Like a Manure Pit Display, the human colon is a scaled-down version of a biowaste storage tank. It is an anaerobic environment, meaning it provides the oxygen-free living that methane-producing bacteria need to thrive. It is packed with fermentable creature waste. As they do in manure pits, bacteria break down the waste in order to live off it, creating gaseous by-products in the process. Most voluminously, bacteria make hydrogen. Their gas becomes your gas. Up to 80 percent of flatus is hydrogen. About a third of us also harbor bacteria that produce methane—a key component in the “natural gas” supplied by utility companies. (At least two-thirds of us harbor a belief that methane producers’ farts burn blue, like the pilot light on a gas stove. Sadly, a YouTube search unearthed no evidence.)
The last part of the book is a little gross.

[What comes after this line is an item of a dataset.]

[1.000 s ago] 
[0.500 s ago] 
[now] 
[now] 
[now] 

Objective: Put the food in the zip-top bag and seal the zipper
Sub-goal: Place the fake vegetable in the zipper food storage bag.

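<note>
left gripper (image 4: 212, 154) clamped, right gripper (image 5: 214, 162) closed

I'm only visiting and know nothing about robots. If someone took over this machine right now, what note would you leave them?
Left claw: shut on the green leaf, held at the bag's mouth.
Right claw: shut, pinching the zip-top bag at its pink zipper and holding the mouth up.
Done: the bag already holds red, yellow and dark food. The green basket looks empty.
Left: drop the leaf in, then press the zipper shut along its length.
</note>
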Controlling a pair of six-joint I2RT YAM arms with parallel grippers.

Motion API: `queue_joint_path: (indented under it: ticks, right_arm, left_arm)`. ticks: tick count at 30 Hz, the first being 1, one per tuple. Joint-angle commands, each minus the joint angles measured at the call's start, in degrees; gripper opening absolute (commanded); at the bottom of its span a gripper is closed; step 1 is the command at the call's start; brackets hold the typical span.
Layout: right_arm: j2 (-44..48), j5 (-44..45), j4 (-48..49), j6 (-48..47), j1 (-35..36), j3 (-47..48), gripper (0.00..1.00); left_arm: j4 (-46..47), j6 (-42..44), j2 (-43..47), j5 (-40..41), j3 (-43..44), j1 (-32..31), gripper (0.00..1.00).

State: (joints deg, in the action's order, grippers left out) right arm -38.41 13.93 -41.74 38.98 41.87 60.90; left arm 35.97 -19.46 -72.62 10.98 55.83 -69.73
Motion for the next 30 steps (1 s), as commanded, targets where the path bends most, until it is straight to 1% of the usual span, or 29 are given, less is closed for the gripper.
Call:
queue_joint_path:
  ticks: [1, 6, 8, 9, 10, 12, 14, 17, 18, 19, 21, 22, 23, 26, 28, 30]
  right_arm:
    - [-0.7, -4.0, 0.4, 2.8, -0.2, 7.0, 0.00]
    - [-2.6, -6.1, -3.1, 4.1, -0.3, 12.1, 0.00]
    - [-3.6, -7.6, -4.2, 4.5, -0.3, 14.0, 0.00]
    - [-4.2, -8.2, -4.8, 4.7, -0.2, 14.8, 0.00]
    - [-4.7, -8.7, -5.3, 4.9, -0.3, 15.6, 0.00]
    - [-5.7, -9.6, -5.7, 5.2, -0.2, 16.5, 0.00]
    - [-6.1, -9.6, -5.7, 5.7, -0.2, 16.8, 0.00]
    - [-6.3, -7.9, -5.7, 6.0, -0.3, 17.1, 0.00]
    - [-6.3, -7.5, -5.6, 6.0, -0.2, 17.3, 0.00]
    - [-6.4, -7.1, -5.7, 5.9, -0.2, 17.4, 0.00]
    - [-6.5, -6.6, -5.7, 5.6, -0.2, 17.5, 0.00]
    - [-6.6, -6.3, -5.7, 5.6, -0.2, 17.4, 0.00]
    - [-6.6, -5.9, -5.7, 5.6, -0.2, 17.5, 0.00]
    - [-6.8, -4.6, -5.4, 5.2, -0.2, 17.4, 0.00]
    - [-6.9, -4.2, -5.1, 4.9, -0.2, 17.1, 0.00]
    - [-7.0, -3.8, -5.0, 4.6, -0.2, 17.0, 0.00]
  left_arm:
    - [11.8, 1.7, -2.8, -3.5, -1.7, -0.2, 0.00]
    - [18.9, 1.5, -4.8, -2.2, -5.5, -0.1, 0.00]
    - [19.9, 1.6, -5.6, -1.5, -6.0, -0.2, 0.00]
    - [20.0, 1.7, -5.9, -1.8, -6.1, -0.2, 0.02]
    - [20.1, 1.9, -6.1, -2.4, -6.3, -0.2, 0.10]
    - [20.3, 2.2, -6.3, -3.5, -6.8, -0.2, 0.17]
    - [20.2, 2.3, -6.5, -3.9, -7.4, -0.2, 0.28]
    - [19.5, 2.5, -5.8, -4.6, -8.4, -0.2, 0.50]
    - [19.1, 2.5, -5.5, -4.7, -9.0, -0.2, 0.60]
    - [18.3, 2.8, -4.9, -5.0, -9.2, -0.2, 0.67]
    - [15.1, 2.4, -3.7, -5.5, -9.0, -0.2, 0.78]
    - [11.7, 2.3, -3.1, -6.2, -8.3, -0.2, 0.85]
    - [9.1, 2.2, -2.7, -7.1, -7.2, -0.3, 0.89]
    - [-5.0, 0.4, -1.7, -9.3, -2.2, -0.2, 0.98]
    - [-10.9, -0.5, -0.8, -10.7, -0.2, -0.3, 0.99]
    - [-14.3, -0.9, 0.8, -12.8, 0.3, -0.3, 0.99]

It discusses smugglers who use their body cavities to smuggle goods, and includes descriptions of people who died of overdose by swallowing insufficiently protected packages of cocaine. There's a section on animals (e.g. rabbits) eating their own output to extract maximum nutrition from their meals (one pass through those digestive systems isn't enough).

The book is great reading and comes recommended!

2 comments:

Peter said...

"It’s no secret among European manufacturers that Americans have no palate for olive oils." This could also apply to the wine-ranking test. A French co-worker who was a wine expert (he had all the vintage years memorized) on a 2-year assignment in Silicon Valley often found excellent French wines in the bargain bin, much cheaper than in France; his theory was that Americans liked a less complex flavor and consequently wouldn't buy the wine when it was at its best.

Peter said...

"Our results indicate another reason for why the average wine drinker may not benefit from expert wine ratings: he or she simply doesn’t like the same types of wines as experts. This is consistent with Weil (2001, 2005), who finds that even among the subset of tasters who can distinguish between good and bad vintages, or reserve or regular bottlings, they are as likely to prefer the “better” one as the “worse” one."